The 2026 season has kept NASCAR’s penalty department busy well outside of Texas.

At Bristol, Ross Chastain and Kyle Larson both failed pre-race inspection twice. Officials found unapproved adjustments to their rear quarter-panels. Teams often try to subtly reshape these panels for extra downforce on short tracks. Both lost their car chiefs for the weekend, meaning their lead technical guys were gone before the green flag even dropped.

At Darlington, Chase Elliott and Chris Buescher had their cars come up roughly an eighth of an inch too low after qualifying.

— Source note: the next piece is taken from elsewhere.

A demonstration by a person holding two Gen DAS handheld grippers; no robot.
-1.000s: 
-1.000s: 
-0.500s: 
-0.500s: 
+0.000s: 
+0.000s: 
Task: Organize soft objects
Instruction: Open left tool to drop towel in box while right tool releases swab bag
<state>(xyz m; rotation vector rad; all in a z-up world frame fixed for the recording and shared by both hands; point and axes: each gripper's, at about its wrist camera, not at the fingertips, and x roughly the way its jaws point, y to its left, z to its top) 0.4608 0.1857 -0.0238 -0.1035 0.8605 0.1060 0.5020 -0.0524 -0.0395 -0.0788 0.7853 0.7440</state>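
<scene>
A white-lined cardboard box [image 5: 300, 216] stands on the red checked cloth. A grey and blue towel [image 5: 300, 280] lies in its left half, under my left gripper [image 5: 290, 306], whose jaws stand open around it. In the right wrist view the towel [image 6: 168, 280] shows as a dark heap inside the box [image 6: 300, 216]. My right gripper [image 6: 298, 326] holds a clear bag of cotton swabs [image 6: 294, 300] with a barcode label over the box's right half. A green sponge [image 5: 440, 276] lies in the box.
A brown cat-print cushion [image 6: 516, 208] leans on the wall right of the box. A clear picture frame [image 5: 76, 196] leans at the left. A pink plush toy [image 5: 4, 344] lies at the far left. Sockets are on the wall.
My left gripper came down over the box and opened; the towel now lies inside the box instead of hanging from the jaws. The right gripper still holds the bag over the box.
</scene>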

This lowers the car’s center of gravity and helps to handle in heavy traffic. Both lost their car chiefs and pit stall selection as a NASCAR penalty.

At COTA, a wheel came off Ross Chastain’s car mid-race after a rushed pit stop. NASCAR treats that as a serious safety violation. Two crew members were suspended for two races.

Then there’s Daniel Dye, who was handed an indefinite suspension at the start of the season for social media conduct that violated member guidelines. He completed mandatory sensitivity training and was reinstated in late March.

Ryan Preece’s situation sits differently from all of these. Technical violations are about cars. Behavioral ones are about people. And when the sport tells drivers to be themselves, then penalizes them for it, that’s not a rules problem. That’s a trust problem.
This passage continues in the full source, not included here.